To be the last Black standing. Alone, like a statue at the head of a forgotten crypt, meant to guard the bones of those who came before.
He wonders, as he stares up at the family tree, burned faces and blank spaces, if he is already buried beneath the weight of this name.
Regulus Arcturus Black—it sits heavy on his chest, like earth waiting to be shovelled over a coffin.
“Kreacher,” He calls softly, his voice drowning in the silence.
The house elf shuffles forward, his thin limbs like twigs snapping under his weight.
"Master Regulus?" His eyes are wide, filled with a strange, unwavering loyalty that makes the wizard ache.
Kreacher is the only one left, the only one who will stay.
Regulus wonders if, when his time comes, Kreacher will be the one to bury him.
“Did Sirius leave anything behind?” He asks, though he knows the answer already.
Sirius always had a way of leaving without a trace, slipping out of this house like it was made of mist and not stone.
Kreacher shakes his head. “Nothing, Master. The blood traitor is gone.”
Nothing. Nothing to bury.
He feels it like a stone in his chest, sinking him deeper into the cold of this house.
He turns from Kreacher, from the blank spaces where Sirius’ laughter once echoed, and moves toward his bedroom.
The hallway feels longer tonight, like a tunnel with no end, the kind they say dead men walk in dreams. His feet make no sound on the ancient wood.

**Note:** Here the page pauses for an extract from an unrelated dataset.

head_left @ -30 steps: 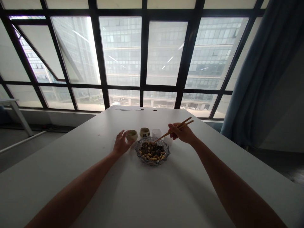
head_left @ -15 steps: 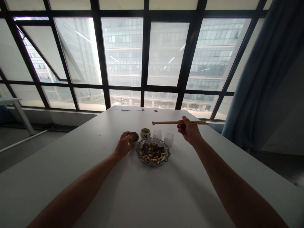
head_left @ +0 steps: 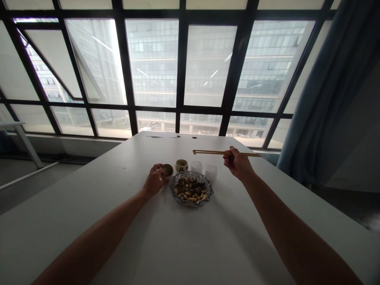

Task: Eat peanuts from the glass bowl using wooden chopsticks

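Note:
My left hand (head_left: 154, 179) is wrapped round a small olive-brown cup (head_left: 167, 171), tilted so its opening faces me; a little something lies inside. In my right hand (head_left: 236, 162) is a pair of wooden chopsticks (head_left: 212, 152), pointing left, with a small pale nut (head_left: 194, 152) at their tips above the table. A scalloped glass bowl (head_left: 191, 204) of mixed nuts and dark seeds stands between my hands. Behind it are a second cup (head_left: 181, 165) with dark characters and two frosted white cups, one left (head_left: 196, 167) and one right (head_left: 211, 173).
The white table (head_left: 190, 245) stretches toward a large window wall. Paper sheets (head_left: 158, 134) lie at its far edge, near two dark round holes. A blue curtain (head_left: 314, 95) hangs on the right, and another white table (head_left: 20, 128) stands at far left.
My right hand has shifted slightly to the right and the chopstick tips have risen a little with the nut. My left hand keeps the cup in about the same place.

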A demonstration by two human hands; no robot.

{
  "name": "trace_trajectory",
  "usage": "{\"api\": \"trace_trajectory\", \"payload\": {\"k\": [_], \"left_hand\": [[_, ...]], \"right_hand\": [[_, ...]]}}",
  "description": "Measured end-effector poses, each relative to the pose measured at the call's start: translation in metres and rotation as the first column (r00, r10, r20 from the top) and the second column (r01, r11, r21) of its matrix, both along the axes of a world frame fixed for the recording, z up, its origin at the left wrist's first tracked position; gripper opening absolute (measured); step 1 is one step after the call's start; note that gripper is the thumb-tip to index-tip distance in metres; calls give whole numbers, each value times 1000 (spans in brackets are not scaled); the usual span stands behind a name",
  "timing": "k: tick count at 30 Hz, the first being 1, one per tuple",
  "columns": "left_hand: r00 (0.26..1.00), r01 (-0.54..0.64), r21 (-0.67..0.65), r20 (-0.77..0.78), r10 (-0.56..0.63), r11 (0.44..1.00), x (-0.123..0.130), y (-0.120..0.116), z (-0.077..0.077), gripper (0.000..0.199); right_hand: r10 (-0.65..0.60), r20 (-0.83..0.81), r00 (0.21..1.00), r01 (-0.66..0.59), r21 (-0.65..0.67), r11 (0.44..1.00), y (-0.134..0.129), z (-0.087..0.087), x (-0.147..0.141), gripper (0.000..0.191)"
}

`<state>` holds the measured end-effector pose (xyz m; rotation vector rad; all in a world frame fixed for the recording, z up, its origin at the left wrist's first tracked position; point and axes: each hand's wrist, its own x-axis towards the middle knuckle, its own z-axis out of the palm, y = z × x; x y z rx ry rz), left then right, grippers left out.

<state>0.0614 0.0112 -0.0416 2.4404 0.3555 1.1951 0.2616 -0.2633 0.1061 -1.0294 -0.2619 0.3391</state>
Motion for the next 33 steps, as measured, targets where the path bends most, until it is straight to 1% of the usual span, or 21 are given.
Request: {"api": "trace_trajectory", "payload": {"k": [2,4,6,7,9,11,13,15,17,19,22,25,27,30,33], "left_hand": [[1000,2,3,1,-2,1000,0,0,0,22],[1000,-1,7,-3,1,1000,0,-1,0,22],[1000,-4,11,-6,4,1000,0,0,1,23],[1000,-6,13,-6,6,1000,0,0,1,23],[1000,-8,21,-7,8,1000,0,0,1,23],[1000,-6,31,-6,6,999,0,1,0,24],[1000,6,39,6,-6,999,0,1,0,27],[1000,16,41,27,-17,999,0,1,0,39],[999,17,34,37,-18,999,1,2,-1,56],[999,14,24,33,-15,1000,1,2,-1,69],[1000,22,16,20,-22,1000,0,2,-1,80],[999,45,20,5,-45,999,0,1,0,82],[998,65,26,-3,-65,998,-1,-1,1,80],[996,87,19,-11,-87,996,-1,-4,3,79],[995,94,3,-13,-94,996,-1,-6,4,78]], "right_hand": [[-4,15,1000,4,-4,1000,1,-1,2,32],[-13,66,998,15,-19,1000,1,-4,3,33],[-50,185,981,62,-61,996,1,-6,2,34],[-74,273,959,102,-88,991,0,-7,1,36],[-93,480,873,179,-136,974,-1,-9,-2,42],[-51,650,758,212,-172,962,-4,-9,-8,49],[22,744,668,198,-207,958,-6,-8,-14,54],[83,778,622,170,-238,956,-6,-7,-18,57],[115,779,617,142,-253,957,-5,-7,-22,58],[112,756,646,115,-241,964,0,-9,-27,57],[79,714,695,77,-183,980,11,-15,-36,58],[80,698,712,43,-157,987,25,-28,-50,56],[111,680,725,4,-165,986,33,-40,-59,55],[201,667,717,-52,-235,970,42,-57,-68,53],[292,648,703,-94,-323,942,46,-68,-70,54]]}}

He opens the door and steps into the dark, his sanctuary of silence. The air in there smells like the lake behind their estate—still, cold, unmoving.
Water, waiting. The sheets on his bed ripple faintly, as if stirred by an invisible current.
He wonders, briefly, if this is how he will die.
Alone, sinking slowly into the depths of something he can’t fight.
Sirius is gone, and the silence presses heavier now.
He hears the clock ticking from downstairs, counting down the minutes until he follows him—not in the way he left, with fire and rebellion, but in the quiet, inevitable descent into the shadows.
He sits at his desk, quill poised over parchment, but his thoughts are tangled, trapped in this dark tide. His fingers tremble as he writes:
I am the only one left. The heir. The last son of the House of Black.
His handwriting wavers like ripples on water.
He can feel it—the pull of the dark, creeping in at the edges of his vision, filling the corners of the house like ink spilling across a page.
It’s the same darkness that clings to his mother’s voice, to his father’s heavy footsteps, to the hollow echo of Kreacher’s whispers.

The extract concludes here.